The new location is right behind the National Army Infantry museum at Fort Benning, although the two museums are not connected other than geographically. It is hoped that the new location can keep the living history park operating, where more people can easily visit, along with school groups.

The entrance fee to the living history museum was suspended on the first day, and it was very crowded. I will visit again when I do not have to worry about the mobs of people.
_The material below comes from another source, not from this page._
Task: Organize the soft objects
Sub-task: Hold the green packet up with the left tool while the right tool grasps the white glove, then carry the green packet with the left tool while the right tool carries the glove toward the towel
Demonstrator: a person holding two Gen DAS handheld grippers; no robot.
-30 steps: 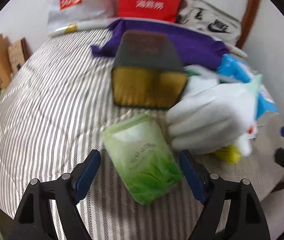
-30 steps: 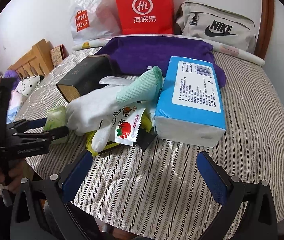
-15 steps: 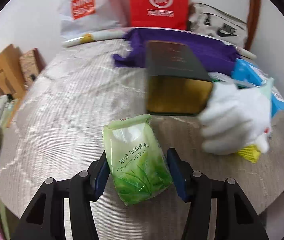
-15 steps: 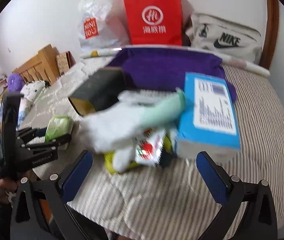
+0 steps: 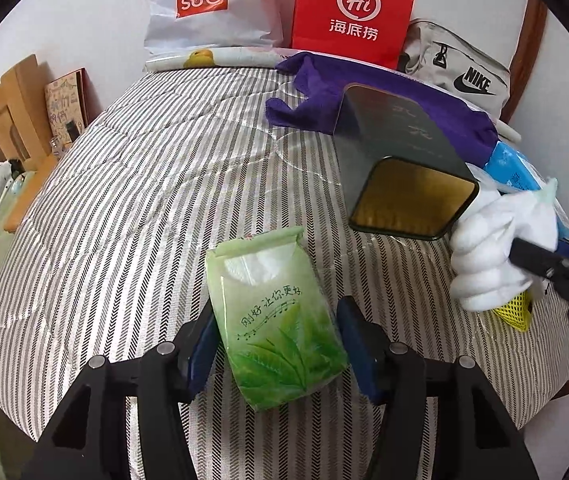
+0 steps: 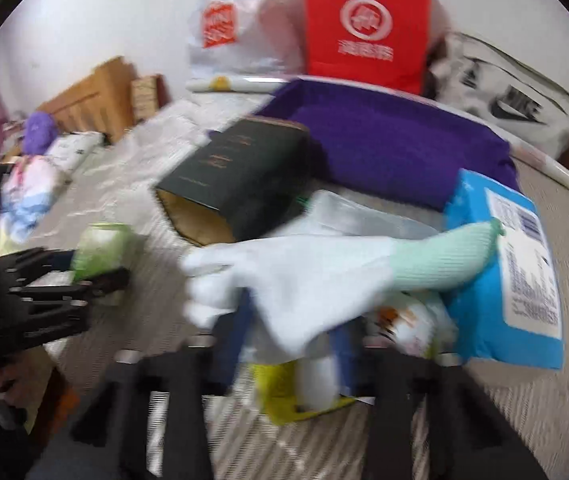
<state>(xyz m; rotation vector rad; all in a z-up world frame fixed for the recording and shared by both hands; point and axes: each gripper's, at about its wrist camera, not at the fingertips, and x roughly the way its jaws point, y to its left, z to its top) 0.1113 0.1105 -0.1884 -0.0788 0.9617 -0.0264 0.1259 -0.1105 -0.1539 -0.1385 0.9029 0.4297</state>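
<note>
On the striped bed cover [image 5: 144, 200] a green tissue pack [image 5: 276, 312] sits between the pads of my left gripper [image 5: 276, 336]. The pads touch both of its sides, though the jaws are opening slightly. The pack [image 6: 100, 240] and left gripper [image 6: 96, 268] also show in the blurred right wrist view. My right gripper [image 6: 292, 332] is closing on a white glove with a mint cuff [image 6: 316, 276], which drapes over its pads. From the left wrist view the right gripper [image 5: 540, 256] presses into the bunched glove [image 5: 484, 256].
A dark green tin box [image 5: 396, 152] lies open-ended beside a purple cloth [image 5: 364, 84] and a blue tissue pack [image 6: 496, 280]. Under the glove lie a yellow mesh item [image 5: 516, 312] and a snack packet [image 6: 404, 320]. A red bag [image 5: 354, 12], white bag [image 5: 204, 4] and grey bag [image 5: 460, 68] line the wall.
My left gripper narrowed onto the green pack and carried it left, away from the tin box. My right gripper moved forward and its jaws went from wide open to narrow around the glove.
</note>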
The park has had a well-deserved restoration and everything is laid out as a small town. Not every building is moved there yet, and the ones who have not made the move have some of the furnishings displayed in the restored structures. One of my favorite buildings, the Yuchi cabin, is open for visitors.

The interpreters did a wonderful job as building docents. Many different views and backgrounds are represented by the living history folks in the park. My favorite was the quilt maker.

If there is anything negative to say, are two things that are absolutely not under control of the park. First is the lack of shade trees in the park. Old Westville had plenty of nice shade trees to keep shelter from the sun. But this is understandable, since a couple dozen buildings were moved to the new location, and land had to be cleared to move them in. New trees have been planted, but will take time to grow. The old park had been collecting buildings since the 1920’s.

Second thing was that the nearby Army post, Fort Benning, had an alarm or siren drill at noon, which was loudly heard everywhere in the immediate area. This will have to be taken under consideration for future programs and events.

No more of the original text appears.